Le préfet veut-il la guerre sociale ?

« Après une heure de distribution, deux escadrons de voltigeurs ont encerclé la place »

paru dans lundimatin#241, le 4 mai 2020

Depuis le début de la crise du Covid il est de bon ton de saluer la « solidarité ». Cela passe par des reportages journalistiques recensant les élans spontanés d’entraide (prétextes aussi à ressortir de bons vieux poncifs anti-pauvres cf. « Dans le 93, solidarité en bande organisée »). Ou par des mots d’ordres gouvernementaux (appels à alimenter des cagnottes, ou à la « solidarité européenne », ou encore à « ne pas oublier l’Afrique »). La solidarité a bon dos, puisqu’elle permet notamment de masquer l’impréparation du gouvernement autant que le démantèlement organisé de l’hôpital public. Mais il faut ajouter que cette solidarité « doit » bien entendu rester apolitique, et ne pas porter en creux une quelconque critique du pouvoir.

Quelques « solidaires » l’ont appris à leur dépend, eux/elles qui ont eu la « mauvaise idée » d’organiser une distribution gratuite du nourriture ce 1er Mai à Montreuil. Il faut dire que, alors que Macron regrettait publiquement les 1er-mai « chamailleurs », le préfet Lallement s’était visiblement préparé à ce que des manifestants bravent les interdictions de rassemblement. Ainsi la place de la République à Paris était occupée par des escadrons de CRS (qui ont procédé à des arrestations) et les BRAV-M (ces unités mobiles à motos misent en place pour museler les GJs) étaient mobilisés pour dissoudre d’éventuels rassemblements. Désoeuvrés, ils se sont affairés à mettre fin cette distribution de légumes, qu’on aurait pourtant cru « solidaire ».

Le préfet veut-il la guerre sociale ?

Mercredi 22 avril, le Canard enchaîné révélait que M. Georges-François Leclerc, préfet de Seine- Saint-Denis, redoutait des « émeutes de la faim  » dans son département. C’est la formule qu’il employait dans un mail au préfet de région. Quelques jours plus tard, Le Figaro, organe de presse que l’on peinerait pourtant à doubler sur sa droite, se faisait l’écho de cette information, révélant que la police du département avait des craintes similaires [1]. Plus précisément, l’organe historique de la presse de droite citait un confrère citant sur Twitter une source policière – il ne faudrait pas non plus que Le Figaro enquête en Seine-Saint-Denis... BFM et autres communicants habituels du régime ont ensuite relayé l’information, précisant que le doigt mouillé du préfet estimait qu’entre « 15 000 et 20 000  » personnes « vont avoir du mal à se nourrir ».

Ce vendredi 1er mai, nous étions une cinquantaine de personnes arborant masques et gants de rigueur sur la place du marché de Croix-de-Chavaux, à Montreuil, pour y tenir un marché gratuit. Des fruits et légumes frais récupérés aux entrepôts de Rungis étaient distribués gratuitement aux habitant.e.s qui le souhaitaient. Le mètre de distance de rigueur était scrupuleusement respecté, les gens ne s’attardant que pour savoir quand aurait lieu la prochaine distribution de ce type. Nos caisses de citrons, piments, prunes, tomates, céleris sont vite parties.
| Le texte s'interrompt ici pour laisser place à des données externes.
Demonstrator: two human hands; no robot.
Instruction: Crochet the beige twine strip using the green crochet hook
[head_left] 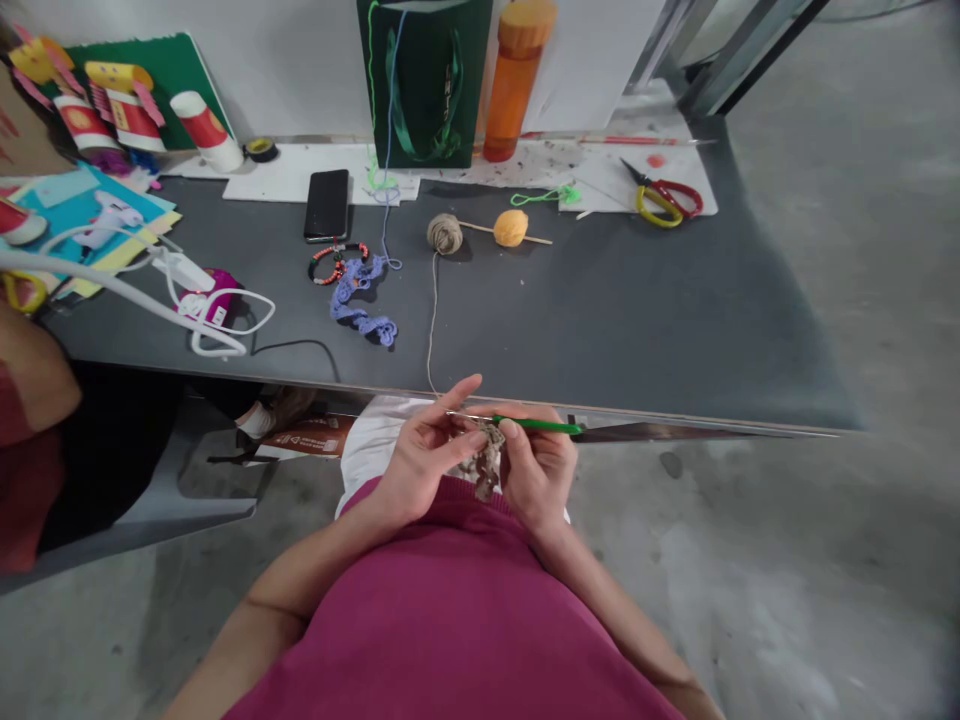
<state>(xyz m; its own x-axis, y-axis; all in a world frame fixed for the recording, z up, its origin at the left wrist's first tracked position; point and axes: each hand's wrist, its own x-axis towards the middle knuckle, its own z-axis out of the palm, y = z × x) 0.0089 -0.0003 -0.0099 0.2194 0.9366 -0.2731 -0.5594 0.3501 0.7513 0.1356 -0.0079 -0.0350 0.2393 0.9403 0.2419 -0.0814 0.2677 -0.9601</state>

Une fois n’est pas coutume, on en venait à croire que le préfet avait raison : le confinement pousse beaucoup de gens dans une misère sans nom.

C’est alors qu’après environ une heure de distribution, deux escadrons de voltigeurs (ou BRAV-M, qui restent des assassins malgré les changements de sigle) ont encerclé la place, suivis d’autres véhicules de police. Encerclée, la cinquantaine de personne présente s’est vue signifier des contraventions, après contrôles d’identité et, selon les dires d’un policier « inscription au fichier  ». Lequel, de fichier ?

Le (tout jeune) commissaire présent sur place nous a signifié l’objet de notre contravention « participation à une manifestation interdite par arrêté municipal - et en plus vous enfreignez le confinement  ». Lui ayant fait remarquer que nous organisions une distribution de nourriture dans des temps difficiles, et pas une manifestation, il nous répondit que notre action était de nature « revendicatoire » (sic). La présence de quelques banderoles similaires à celles qui pendent aux fenêtres en solidarité aux personnels des hôpitaux suffit-il à qualifier notre crime ? Sanctionner les gens pour des activités politiques relèverait-il officiellement des missions de la police ? Alors, confinement peut-être, mais au moins les masques tombent.

Ce régime asphyxie les plus pauvres, et répriment ceux qui s’organisent au sein de bridages de solidarité populaire et ailleurs. Sa rhétorique martiale ne masque rien : il veut la guerre sociale.